Montefiore Medical Center pays $4.8M after OIG investigation of insider data breach

Montefiore Medical Center has agreed to a $4.75 million settlement over data security failures federal officials uncovered when investigating an employee who had sold patient information to criminals.

Announced Tuesday, the deal between the New York City-based nonprofit, the U.S. Department of Health and Human Services (HHS) and the Office for Civil Rights (OCR) includes a corrective action plan and two years of federal monitoring. It addresses “multiple potential failures” by Montefiore that paved the way for the former employee’s theft about a decade back.

“Unfortunately, we are living in a time where cyber-attacks from malicious insiders are not uncommon. Now more than ever, the risks to patient protected health information cannot be overlooked and must be addressed swiftly and diligently,” OCR Director Melanie Fontes Rainer said in the settlement announcement. “This investigation and settlement with Montefiore are an example of how the healthcare sector can be severely targeted by cyber criminals and thieves—even within their own walls.”

After receiving a tip from police in May 2015, Montefiore conducted an internal investigation and found that an employee had been inappropriately accessing 12,517 patients’ account information through Montefiore’s electronic medical record system from Jan. 1, 2013, to June 30, 2013, the government said.

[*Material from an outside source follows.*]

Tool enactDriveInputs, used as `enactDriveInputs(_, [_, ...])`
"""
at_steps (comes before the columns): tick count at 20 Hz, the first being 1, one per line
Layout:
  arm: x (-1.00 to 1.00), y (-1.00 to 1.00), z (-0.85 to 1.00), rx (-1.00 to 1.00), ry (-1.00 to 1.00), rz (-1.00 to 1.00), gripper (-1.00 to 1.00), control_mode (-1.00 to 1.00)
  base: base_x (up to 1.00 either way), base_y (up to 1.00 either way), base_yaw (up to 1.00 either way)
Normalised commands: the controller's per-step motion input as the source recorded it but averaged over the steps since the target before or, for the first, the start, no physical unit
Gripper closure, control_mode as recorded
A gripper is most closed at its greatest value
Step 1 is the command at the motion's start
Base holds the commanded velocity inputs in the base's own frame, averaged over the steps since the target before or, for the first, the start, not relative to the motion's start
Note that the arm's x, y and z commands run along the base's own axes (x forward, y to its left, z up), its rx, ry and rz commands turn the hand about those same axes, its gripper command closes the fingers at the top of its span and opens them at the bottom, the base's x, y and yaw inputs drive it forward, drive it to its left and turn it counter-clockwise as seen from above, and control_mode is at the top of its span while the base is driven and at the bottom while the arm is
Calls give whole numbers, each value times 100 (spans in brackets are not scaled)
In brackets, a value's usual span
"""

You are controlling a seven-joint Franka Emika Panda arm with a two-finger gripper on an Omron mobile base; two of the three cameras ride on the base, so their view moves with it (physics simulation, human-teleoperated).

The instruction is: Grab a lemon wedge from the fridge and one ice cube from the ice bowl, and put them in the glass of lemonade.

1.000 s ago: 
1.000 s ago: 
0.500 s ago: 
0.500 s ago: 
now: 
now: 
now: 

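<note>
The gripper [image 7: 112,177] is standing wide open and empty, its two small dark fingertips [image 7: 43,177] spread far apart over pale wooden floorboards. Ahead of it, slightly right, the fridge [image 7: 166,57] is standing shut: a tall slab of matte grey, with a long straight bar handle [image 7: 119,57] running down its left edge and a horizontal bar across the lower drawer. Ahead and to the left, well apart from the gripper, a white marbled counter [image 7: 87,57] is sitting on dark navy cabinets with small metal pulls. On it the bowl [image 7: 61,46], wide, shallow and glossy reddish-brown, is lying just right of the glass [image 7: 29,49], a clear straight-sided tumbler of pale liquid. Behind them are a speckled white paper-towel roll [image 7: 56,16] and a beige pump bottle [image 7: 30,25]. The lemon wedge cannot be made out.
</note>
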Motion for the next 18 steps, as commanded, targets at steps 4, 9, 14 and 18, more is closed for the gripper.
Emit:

Some of that information, which included patients’ names, addresses, Social Security numbers and health insurance information, was sold by the employee to an identity theft ring. Montefiore filed a breach report with OCR and HHS notified the system on Nov. 23, 2015, that it would be conducting an investigation over the system’s HIPAA compliance, according to the settlement.

That investigation uncovered potential violations of three provisions within the HIPAA Rules: “to analyze and identify potential risks and vulnerabilities to protected health information, to monitor and safeguard its health information systems’ activity, and to implement policies and procedures that record and examine activity in information systems containing or using protected health information,” the government wrote in Tuesday’s announcement.

“Without these safeguards in place, Montefiore Medical Center was unable to prevent the cyberattack or even detect the attack had happened until years later,” HHS said.

Alongside the multimillion-dollar payout, the settlement agreement tasks Montefiore with conducting an “accurate and thorough” assessment of its electronic protected health information and developing a written risk management plan to address what comes up in the analysis.

The system has also agreed to develop a plan to implement mechanisms that record and examine any activity within systems that contain or use electronic protected health information, to review and revise its policies and procedures to comply with HIPAA Privacy and Security Rules, and to provide related training to its workforce, per the settlement.

In an emailed statement, Montefiore told Fierce Healthcare that the employee was terminated "in the immediate aftermath of the event" and later successfully prosecuted. The system also said it was already working to expand monitoring capabilities before it was officially notified of the data theft, and has also increased its staff training on privacy and security. 

“With healthcare systems across the country continuing to be targets for data breaches and other malicious cyberattacks, we take our responsibility to protect patient information very seriously and remain committed to ensuring safety protocols and cybersecurity safeguards are always maintained to protect our patients' privacy,” a spokesperson for Montefiore said.

More than 134 million individuals were impacted in large data breaches reported to OCR during 2023, up from 55 million in 2022, per HHS. The rising numbers have become a key focus for HHS, which recently released voluntary cybersecurity performance goals for hospitals and is promising future rulemaking to incentivize resiliency across the sector.